Write out the material below again, line for line, without any images.

┄┄┄┄┄┄┄┄┄┄┄┄┄┄┄┄┄┄┄┄

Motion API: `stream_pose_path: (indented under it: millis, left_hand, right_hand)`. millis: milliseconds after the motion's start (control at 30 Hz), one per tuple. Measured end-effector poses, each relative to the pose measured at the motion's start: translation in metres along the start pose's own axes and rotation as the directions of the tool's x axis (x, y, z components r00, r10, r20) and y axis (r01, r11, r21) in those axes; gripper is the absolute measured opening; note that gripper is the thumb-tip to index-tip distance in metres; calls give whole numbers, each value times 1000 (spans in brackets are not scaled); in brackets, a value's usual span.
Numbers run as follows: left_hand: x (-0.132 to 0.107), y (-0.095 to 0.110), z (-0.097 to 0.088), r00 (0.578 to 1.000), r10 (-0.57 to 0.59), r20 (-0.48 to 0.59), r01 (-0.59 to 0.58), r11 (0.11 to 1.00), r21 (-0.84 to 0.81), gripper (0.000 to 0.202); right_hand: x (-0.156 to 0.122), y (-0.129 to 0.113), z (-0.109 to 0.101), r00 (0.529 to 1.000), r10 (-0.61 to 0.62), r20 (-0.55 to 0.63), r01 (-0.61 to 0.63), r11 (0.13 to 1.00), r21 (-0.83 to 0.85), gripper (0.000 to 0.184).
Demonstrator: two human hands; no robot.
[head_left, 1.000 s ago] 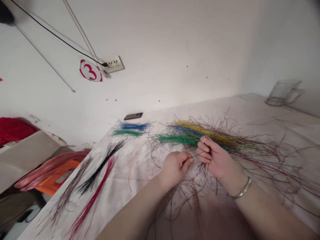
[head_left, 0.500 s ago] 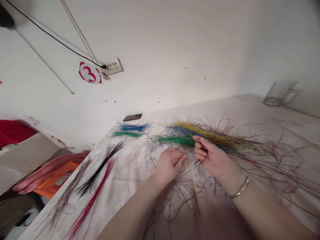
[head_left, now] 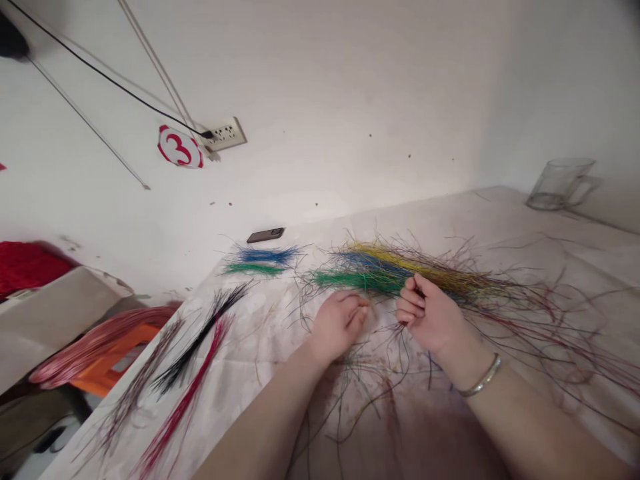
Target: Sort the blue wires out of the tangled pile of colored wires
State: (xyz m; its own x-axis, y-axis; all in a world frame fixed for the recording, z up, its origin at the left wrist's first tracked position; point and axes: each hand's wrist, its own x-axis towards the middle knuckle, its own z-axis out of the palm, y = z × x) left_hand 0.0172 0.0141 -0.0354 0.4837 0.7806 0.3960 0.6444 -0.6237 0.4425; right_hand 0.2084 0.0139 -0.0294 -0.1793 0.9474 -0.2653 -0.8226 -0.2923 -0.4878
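Note:
My right hand [head_left: 425, 317] is curled around thin strands of coloured wire, just in front of a large loose pile of wires [head_left: 400, 280]. Green, blue and yellow bundles show in that pile, and dark strands spread to the right. A silver bangle [head_left: 483, 375] circles my right wrist. My left hand [head_left: 339, 327] lies a little to the left with its fingers curled, close to the green bundle [head_left: 360, 281]. Whether those fingers pinch a fine strand is hidden. Stray wires lie tangled beneath both hands.
Sorted wire bundles lie on the stained white table cover [head_left: 260, 333]: blue [head_left: 267, 254], green [head_left: 253, 269], black [head_left: 200, 340], red [head_left: 185, 393]. A dark phone [head_left: 265, 235] sits by the wall. A glass jug [head_left: 560, 185] stands far right. A pink wire coil [head_left: 95, 350] rests on an orange stool [head_left: 115, 357].
My right hand's fingers have closed from a loose spread into a curl around the wires. My left hand has shifted slightly left, away from my right hand.

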Motion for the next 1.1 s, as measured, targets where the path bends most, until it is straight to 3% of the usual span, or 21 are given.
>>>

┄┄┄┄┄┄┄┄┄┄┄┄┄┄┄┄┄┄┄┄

## ANSWER TO THIS PROBLEM
Motion API: `stream_pose_path: (indented under it: millis, left_hand, right_hand)`. millis: milliseconds after the motion's start (control at 30 Hz), one per tuple. Measured end-effector poses, each relative to the pose measured at the motion's start: translation in metres along the start pose's own axes and rotation as the directions of the tool's x axis (x, y, z components r00, r10, r20) and y axis (r01, r11, r21) in those axes; gripper is the absolute measured opening; note that gripper is the thumb-tip to index-tip distance in metres; calls give whole numbers, each value times 1000 (spans in brackets are not scaled); in brackets, a value's usual span.
Numbers run as follows: left_hand: x (-0.132 to 0.107), y (-0.095 to 0.110), z (-0.097 to 0.088), r00 (0.578 to 1.000), r10 (-0.57 to 0.59), r20 (-0.48 to 0.59), r01 (-0.59 to 0.58), r11 (0.11 to 1.00), r21 (-0.84 to 0.81), gripper (0.000 to 0.202); right_hand: x (-0.156 to 0.122), y (-0.129 to 0.113), z (-0.109 to 0.101), r00 (0.529 to 1.000), r10 (-0.61 to 0.62), r20 (-0.55 to 0.63), r01 (-0.61 to 0.63), r11 (0.13 to 1.00), r21 (-0.83 to 0.85), gripper (0.000 to 0.184).
Demonstrator: two human hands; no robot.
[head_left, 1.000 s ago] 
[head_left, 0.500 s ago] 
[head_left, now] 
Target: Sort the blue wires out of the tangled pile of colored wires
State: (xyz m; its own x-axis, y-axis; all in a world frame fixed for the recording, z up, its origin at the left wrist's first tracked position; point and axes: each hand's wrist, its own x-axis towards the middle knuckle, its own z-axis out of the palm, y = z × x) left_hand 0.0172 0.0141 -0.0354 0.4837 0.7806 0.3960 0.6444 -0.6237 0.4425; right_hand 0.2084 0.0139 -0.0294 -0.1793 0.9474 -0.2653 -0.8226 -0.2923 -0.4878
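Note:
My right hand [head_left: 425, 317] is curled around thin strands of coloured wire, just in front of a large loose pile of wires [head_left: 400, 280]. Green, blue and yellow bundles show in that pile, and dark strands spread to the right. A silver bangle [head_left: 483, 375] circles my right wrist. My left hand [head_left: 339, 327] lies a little to the left with its fingers curled, close to the green bundle [head_left: 360, 281]. Whether those fingers pinch a fine strand is hidden. Stray wires lie tangled beneath both hands.
Sorted wire bundles lie on the stained white table cover [head_left: 260, 333]: blue [head_left: 267, 254], green [head_left: 253, 269], black [head_left: 200, 340], red [head_left: 185, 393]. A dark phone [head_left: 265, 235] sits by the wall. A glass jug [head_left: 560, 185] stands far right. A pink wire coil [head_left: 95, 350] rests on an orange stool [head_left: 115, 357].
My right hand's fingers have closed from a loose spread into a curl around the wires. My left hand has shifted slightly left, away from my right hand.
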
Motion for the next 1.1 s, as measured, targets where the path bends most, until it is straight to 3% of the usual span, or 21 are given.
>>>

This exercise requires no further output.